Lulla déploie avec « Les Gardiennes, notre futur est ancestral » une installation pensée comme une « expérience résolument immersive ». Au Centre culturel Tjibaou, la plasticienne a imaginé un ventre au sein de la Case Kanake. Divisée en cinq chambres, chacune est consacrée à une figure symbolique : la Mémoire, la Terre, le Souffle, le Lien et le Temps.
Après neuf mois de conception, Lulla invite surtout le visiteur à prendre son temps : « le temps de ralentir. De lire les textes de médiation. D’écouter. De sentir.
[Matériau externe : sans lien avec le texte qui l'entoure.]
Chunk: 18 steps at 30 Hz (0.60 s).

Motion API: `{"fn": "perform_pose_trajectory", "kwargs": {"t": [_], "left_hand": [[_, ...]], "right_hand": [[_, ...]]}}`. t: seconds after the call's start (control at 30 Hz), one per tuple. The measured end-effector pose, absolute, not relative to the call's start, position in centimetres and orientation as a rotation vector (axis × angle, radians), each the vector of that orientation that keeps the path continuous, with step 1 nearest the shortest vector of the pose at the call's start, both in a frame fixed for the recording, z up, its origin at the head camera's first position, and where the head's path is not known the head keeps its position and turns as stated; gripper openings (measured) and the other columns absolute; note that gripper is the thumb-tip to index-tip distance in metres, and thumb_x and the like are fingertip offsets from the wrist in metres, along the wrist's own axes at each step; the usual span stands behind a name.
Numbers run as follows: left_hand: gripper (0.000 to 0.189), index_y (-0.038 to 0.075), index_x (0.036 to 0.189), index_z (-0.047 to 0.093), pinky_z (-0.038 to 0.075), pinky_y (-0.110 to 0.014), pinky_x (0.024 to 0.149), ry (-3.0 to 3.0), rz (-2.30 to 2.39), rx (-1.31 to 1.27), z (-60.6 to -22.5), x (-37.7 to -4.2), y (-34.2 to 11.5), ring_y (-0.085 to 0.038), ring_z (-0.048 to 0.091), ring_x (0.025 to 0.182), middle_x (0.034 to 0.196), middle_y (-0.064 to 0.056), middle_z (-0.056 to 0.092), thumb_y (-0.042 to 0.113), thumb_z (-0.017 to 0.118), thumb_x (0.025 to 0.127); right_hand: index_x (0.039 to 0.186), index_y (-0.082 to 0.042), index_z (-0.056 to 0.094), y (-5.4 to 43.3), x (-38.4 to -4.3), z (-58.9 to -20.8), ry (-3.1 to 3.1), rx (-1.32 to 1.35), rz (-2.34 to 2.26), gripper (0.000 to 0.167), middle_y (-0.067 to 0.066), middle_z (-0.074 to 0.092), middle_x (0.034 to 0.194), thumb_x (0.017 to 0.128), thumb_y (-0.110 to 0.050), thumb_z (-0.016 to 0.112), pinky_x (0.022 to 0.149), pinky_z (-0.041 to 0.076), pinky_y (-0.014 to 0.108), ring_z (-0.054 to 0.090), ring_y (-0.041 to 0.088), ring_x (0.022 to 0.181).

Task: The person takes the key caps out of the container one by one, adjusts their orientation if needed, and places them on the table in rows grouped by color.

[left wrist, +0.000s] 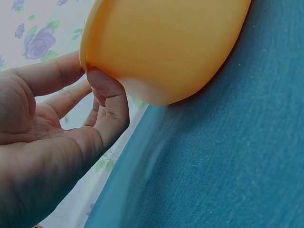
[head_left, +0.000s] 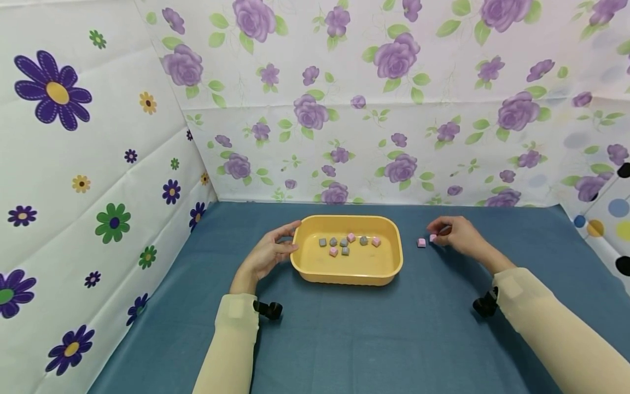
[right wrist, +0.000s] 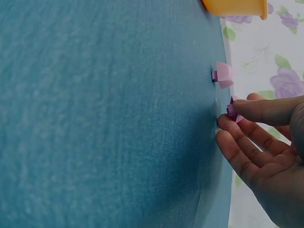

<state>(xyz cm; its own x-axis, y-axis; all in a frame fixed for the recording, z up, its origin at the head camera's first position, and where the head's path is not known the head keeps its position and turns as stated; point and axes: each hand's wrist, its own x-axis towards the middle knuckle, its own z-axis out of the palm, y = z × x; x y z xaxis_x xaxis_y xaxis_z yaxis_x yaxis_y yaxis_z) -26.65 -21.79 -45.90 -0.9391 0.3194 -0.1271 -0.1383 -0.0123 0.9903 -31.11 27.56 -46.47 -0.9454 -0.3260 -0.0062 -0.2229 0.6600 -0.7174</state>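
My left hand [head_left: 266, 253] pinches the left rim of a yellow plastic tray [head_left: 344, 273], thumb outside the wall, as the left wrist view shows. Inside the tray lie several small grey blocks [head_left: 363, 240] and 3 pink ones, such as one pink block [head_left: 333, 251]. To the right of the tray, my right hand [head_left: 458, 235] holds a small pink block [right wrist: 232, 110] between thumb and fingers, low over the cloth. A second pink block [head_left: 421, 243], tapered with a short darker stub in the right wrist view, lies on the cloth just left of those fingertips.
Blue cloth [head_left: 344, 339] covers the table. A white sheet with purple roses [head_left: 310, 112] hangs behind it, and a daisy-print sheet [head_left: 113, 224] stands along the left side. Black wrist cameras [head_left: 269, 311] are strapped at both cuffs.
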Motion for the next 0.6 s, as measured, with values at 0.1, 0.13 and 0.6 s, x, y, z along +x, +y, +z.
{"fn": "perform_pose_trajectory", "kwargs": {"t": [0.1,0.13,0.6], "left_hand": [[0.066,0.016,0.161,0.043,0.056,-0.027,0.075,1.953,2.022,0.19,-45.82,-26.6,-21.75,-0.017,0.055,0.091,0.129,-0.013,0.043,-0.005,0.062,0.101],[0.066,0.016,0.161,0.043,0.056,-0.027,0.075,1.955,2.022,0.189,-45.8,-26.58,-21.74,-0.017,0.055,0.09,0.129,-0.013,0.042,-0.005,0.062,0.101],[0.066,0.016,0.161,0.043,0.056,-0.026,0.075,1.947,2.029,0.19,-45.93,-26.67,-21.78,-0.017,0.056,0.091,0.129,-0.013,0.043,-0.006,0.061,0.101]], "right_hand": [[0.122,0.006,0.069,27.56,-31.11,-46.53,2.751,-0.468,-1.139,0.027,0.02,0.066,0.107,0.095,0.004,0.069,0.072,0.055,0.039,0.064,0.03,0.092],[0.121,0.006,0.07,27.53,-31.1,-46.54,2.755,-0.475,-1.135,0.026,0.019,0.067,0.106,0.095,0.004,0.07,0.071,0.054,0.037,0.063,0.029,0.09],[0.118,0.004,0.071,27.33,-31.02,-47.26,2.763,-0.478,-1.112,0.026,0.016,0.068,0.103,0.093,0.003,0.074,0.074,0.051,0.037,0.06,0.026,0.089]]}}
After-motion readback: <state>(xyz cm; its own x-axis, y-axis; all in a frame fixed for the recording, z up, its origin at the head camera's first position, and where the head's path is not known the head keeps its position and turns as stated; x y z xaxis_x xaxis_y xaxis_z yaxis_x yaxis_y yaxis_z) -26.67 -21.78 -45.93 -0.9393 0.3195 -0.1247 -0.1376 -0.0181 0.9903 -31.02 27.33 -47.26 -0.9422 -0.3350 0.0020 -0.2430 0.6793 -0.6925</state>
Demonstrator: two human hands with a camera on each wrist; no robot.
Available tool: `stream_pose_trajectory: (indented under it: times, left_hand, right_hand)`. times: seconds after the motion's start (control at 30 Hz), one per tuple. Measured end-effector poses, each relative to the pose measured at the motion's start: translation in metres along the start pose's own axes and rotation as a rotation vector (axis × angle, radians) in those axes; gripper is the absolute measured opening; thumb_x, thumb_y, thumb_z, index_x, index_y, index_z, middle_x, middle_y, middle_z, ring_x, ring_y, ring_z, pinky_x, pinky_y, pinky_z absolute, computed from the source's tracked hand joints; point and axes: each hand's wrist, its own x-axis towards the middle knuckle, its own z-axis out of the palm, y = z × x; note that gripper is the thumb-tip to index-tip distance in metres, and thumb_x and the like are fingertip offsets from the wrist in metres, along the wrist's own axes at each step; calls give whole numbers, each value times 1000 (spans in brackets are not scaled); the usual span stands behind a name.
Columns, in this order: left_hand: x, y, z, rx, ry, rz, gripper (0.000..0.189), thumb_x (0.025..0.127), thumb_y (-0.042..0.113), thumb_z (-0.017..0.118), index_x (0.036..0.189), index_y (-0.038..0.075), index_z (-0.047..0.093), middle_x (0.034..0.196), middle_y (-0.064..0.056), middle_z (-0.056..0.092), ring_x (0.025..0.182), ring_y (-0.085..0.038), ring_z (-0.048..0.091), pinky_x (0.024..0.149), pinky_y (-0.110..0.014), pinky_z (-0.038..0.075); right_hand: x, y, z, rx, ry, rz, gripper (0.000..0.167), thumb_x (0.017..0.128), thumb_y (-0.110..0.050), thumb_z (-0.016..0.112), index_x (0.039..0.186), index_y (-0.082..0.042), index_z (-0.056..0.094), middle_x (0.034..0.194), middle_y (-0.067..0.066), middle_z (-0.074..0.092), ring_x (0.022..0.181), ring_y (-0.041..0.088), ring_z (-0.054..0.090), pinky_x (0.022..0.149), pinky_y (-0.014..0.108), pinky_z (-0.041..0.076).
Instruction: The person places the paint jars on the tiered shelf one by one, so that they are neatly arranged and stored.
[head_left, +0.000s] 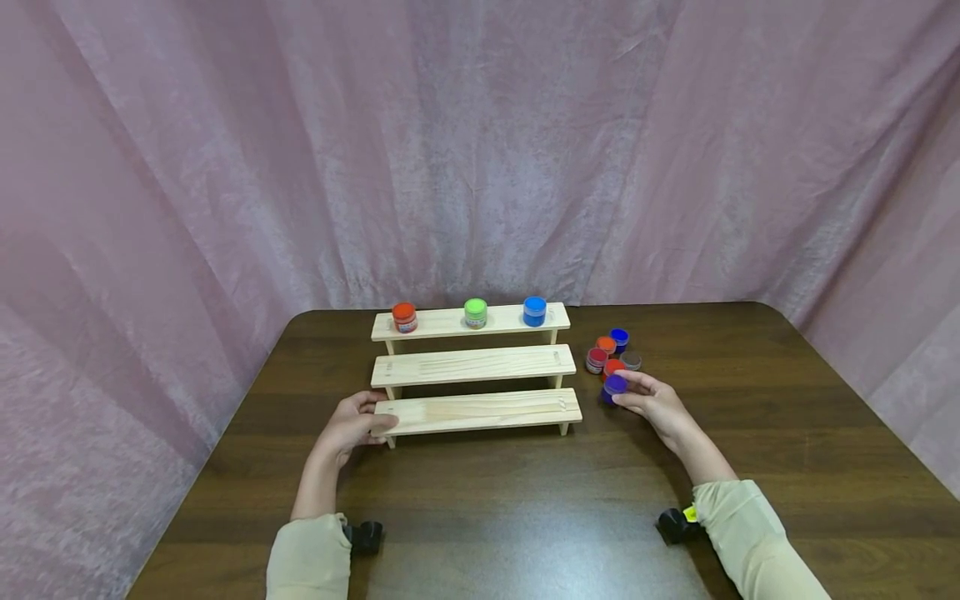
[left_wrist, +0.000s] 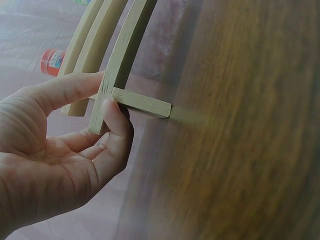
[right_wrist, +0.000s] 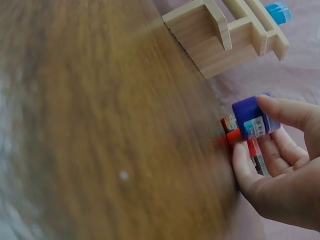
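Pink curtain [head_left: 480, 150] is hung behind the table [head_left: 510, 500]. Red jar [head_left: 404, 318], green jar [head_left: 476, 313] and blue jar [head_left: 534, 312] are placed on the top tier [head_left: 442, 322] of the rack [head_left: 474, 365]; its lowest tier [head_left: 480, 410] is gripped by the left hand [head_left: 352, 426]. Beside five remaining jars [head_left: 597, 359], a purple jar [head_left: 612, 387] is pinched by the right hand [head_left: 657, 406]; lift cannot be confirmed.
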Motion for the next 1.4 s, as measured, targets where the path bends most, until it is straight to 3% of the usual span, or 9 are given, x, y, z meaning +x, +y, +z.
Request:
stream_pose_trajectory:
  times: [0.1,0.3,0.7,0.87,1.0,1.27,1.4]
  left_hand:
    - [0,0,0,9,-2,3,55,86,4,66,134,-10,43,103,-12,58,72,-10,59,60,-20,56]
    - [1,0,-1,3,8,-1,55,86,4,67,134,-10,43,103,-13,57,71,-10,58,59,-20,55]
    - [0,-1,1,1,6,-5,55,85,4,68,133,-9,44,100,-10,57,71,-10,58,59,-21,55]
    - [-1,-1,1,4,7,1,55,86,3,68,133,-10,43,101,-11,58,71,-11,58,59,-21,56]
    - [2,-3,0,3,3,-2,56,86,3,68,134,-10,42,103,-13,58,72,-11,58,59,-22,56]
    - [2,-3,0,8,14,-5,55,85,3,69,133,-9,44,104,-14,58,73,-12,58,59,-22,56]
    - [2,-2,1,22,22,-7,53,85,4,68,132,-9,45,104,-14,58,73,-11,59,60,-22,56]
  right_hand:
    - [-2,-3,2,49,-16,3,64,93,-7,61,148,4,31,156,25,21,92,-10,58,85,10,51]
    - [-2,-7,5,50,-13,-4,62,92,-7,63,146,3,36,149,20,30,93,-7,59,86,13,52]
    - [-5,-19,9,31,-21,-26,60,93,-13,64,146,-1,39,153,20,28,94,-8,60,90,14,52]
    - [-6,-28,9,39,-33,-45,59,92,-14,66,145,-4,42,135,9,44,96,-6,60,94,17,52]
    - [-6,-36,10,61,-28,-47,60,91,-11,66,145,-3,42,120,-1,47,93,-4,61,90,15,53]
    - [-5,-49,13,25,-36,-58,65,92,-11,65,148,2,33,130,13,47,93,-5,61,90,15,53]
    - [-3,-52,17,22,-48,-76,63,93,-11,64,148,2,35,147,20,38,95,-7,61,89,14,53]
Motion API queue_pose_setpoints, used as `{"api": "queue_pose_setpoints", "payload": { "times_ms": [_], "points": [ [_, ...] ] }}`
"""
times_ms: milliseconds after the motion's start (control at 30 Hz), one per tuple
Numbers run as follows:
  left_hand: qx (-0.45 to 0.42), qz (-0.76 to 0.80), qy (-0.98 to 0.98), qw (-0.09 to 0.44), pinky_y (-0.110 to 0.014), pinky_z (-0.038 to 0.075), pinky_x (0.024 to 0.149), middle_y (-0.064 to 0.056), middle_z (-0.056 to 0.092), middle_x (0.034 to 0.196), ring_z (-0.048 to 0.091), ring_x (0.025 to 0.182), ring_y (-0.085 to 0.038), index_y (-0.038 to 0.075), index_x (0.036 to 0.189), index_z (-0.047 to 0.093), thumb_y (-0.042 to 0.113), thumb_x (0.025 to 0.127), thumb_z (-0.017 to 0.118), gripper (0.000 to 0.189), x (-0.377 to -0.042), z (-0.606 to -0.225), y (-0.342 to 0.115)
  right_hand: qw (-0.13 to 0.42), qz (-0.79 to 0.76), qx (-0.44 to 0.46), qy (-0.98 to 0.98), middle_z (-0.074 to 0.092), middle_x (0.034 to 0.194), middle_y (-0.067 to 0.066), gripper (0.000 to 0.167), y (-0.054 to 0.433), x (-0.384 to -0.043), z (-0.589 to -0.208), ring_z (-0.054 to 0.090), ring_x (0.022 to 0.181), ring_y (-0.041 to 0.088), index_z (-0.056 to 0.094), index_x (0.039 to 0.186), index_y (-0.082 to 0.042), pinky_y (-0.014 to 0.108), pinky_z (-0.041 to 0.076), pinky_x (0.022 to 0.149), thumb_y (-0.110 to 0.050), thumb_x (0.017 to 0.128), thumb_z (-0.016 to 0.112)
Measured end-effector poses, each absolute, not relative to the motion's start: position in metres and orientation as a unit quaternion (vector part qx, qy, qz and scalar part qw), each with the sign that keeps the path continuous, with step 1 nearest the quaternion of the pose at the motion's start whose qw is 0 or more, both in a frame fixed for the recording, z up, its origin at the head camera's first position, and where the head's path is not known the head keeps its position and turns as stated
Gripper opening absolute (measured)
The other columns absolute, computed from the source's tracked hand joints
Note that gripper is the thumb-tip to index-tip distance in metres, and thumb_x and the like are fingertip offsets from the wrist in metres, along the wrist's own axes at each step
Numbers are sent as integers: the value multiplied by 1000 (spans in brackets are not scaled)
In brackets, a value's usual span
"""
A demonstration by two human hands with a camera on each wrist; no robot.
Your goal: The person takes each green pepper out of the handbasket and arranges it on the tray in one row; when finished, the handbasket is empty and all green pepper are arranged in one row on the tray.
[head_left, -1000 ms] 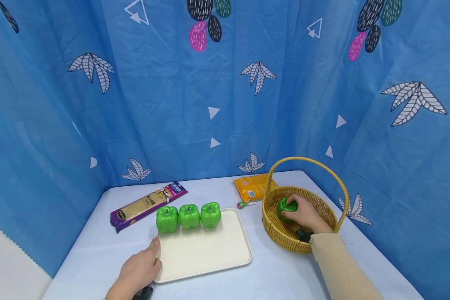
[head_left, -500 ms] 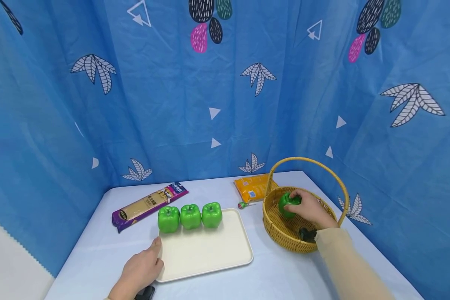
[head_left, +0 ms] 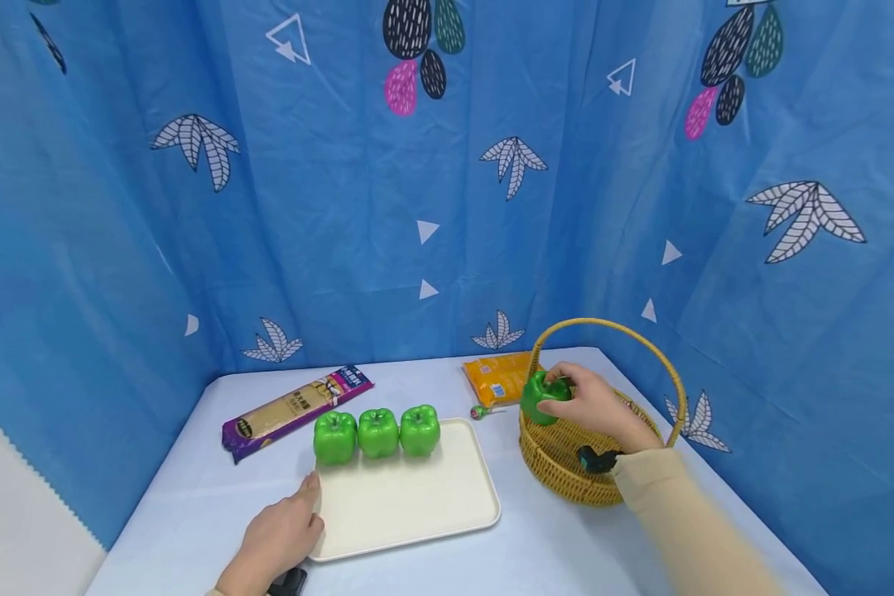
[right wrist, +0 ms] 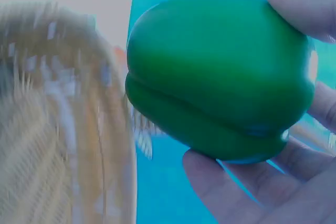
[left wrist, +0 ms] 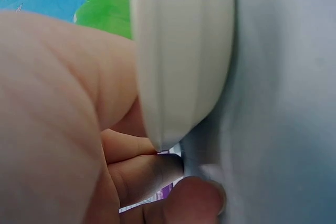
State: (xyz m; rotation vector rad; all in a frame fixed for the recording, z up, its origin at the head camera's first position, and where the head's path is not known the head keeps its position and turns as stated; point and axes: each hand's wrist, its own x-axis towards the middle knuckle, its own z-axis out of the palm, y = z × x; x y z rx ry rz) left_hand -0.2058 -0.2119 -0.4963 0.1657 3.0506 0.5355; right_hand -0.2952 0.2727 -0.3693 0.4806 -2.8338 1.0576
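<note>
In the head view, my right hand (head_left: 599, 406) holds a green bell pepper (head_left: 540, 401) by its top, at the left rim of the wicker basket (head_left: 559, 472). The right wrist view shows thumb and fingers around the pepper (right wrist: 220, 77), apart from the blurred basket wall (right wrist: 105, 145). My left hand (head_left: 283, 530) grips the left edge of a cream tray (head_left: 417, 505). From the left wrist, its thumb lies over the tray rim (left wrist: 181, 51) and its fingers lie by the outer side. Three green bell peppers (head_left: 377, 432) stand in a row along the tray's far edge.
A purple noodle packet (head_left: 298, 410) lies behind the tray on the left. An orange packet (head_left: 499, 377) and a small lollipop (head_left: 484, 410) lie left of the basket. The tall basket handle (head_left: 618, 324) arches over the basket. A blue curtain (head_left: 447, 207) hangs behind the table.
My right hand has lifted the bell pepper from inside the basket up and left to its rim. The left hand stays on the tray edge. The head view has shifted slightly.
</note>
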Motion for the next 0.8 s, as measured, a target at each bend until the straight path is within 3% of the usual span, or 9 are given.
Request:
{"api": "queue_pose_setpoints", "payload": {
  "times_ms": [367,800],
  "points": [
    [54,185,981,15,-35,42,53,-29,55,145,50,59,-18,-15,147,43,13,90,60,66,-206,-498,-212,3,317,217,-923,64,117,2,34,183,-313,-393,58,101,22,68,112,-21,38,56,84,-29,84,85],
    [50,182,982,2,-34,44,54,-28,58,143,50,58,-17,-14,148,44,13,90,61,66,-206,-501,-213,-14,276,226,-934,63,128,9,34,151,-340,-438,57,114,28,69,110,-20,50,52,97,-21,82,87]
  ]
}}
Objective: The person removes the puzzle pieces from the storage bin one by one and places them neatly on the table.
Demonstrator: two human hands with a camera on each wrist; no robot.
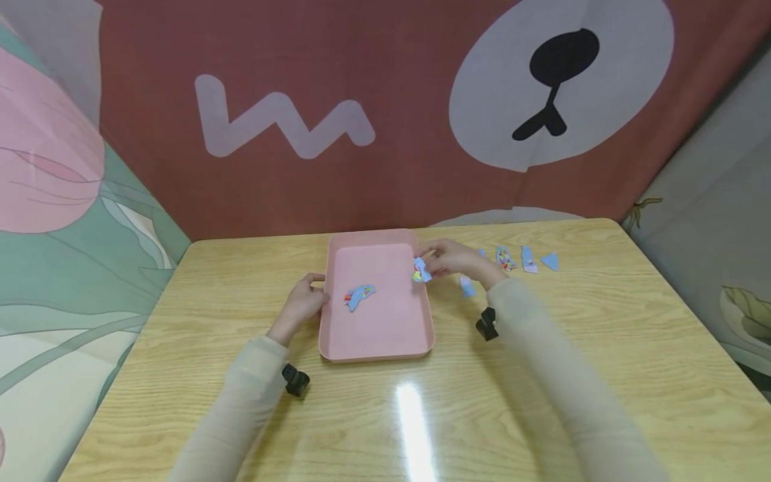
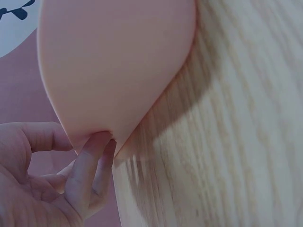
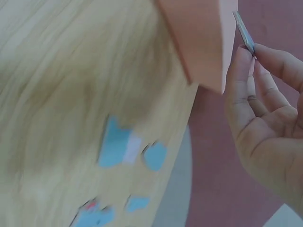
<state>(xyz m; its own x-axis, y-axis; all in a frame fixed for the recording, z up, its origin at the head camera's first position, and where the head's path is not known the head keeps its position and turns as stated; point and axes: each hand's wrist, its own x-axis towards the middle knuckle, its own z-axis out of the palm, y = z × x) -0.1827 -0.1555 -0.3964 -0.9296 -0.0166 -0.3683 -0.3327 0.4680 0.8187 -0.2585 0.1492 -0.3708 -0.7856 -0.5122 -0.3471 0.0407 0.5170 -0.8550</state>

De regarder les détails. » Photographies, sculptures, peintures, broderies, cyanotypes, créations sonores, vidéos ou installations lumineuses composent cette « cosmogonie contemporaine imaginaire », destinée à ouvrir un espace « poétique, sensible et accessible ».
Le parcours relie notamment réseaux biologiques, mémoires collectives et récits historiques autour de l’interdépendance, de la résilience et de la réparation. Ouverte depuis un mois et demi, l’exposition a déjà accueilli plus de 3 000 visiteurs. L’entrée, habituellement fixée à 500 francs, sera gratuite dimanche pour son dernier jour au Centre culturel Tjibaou.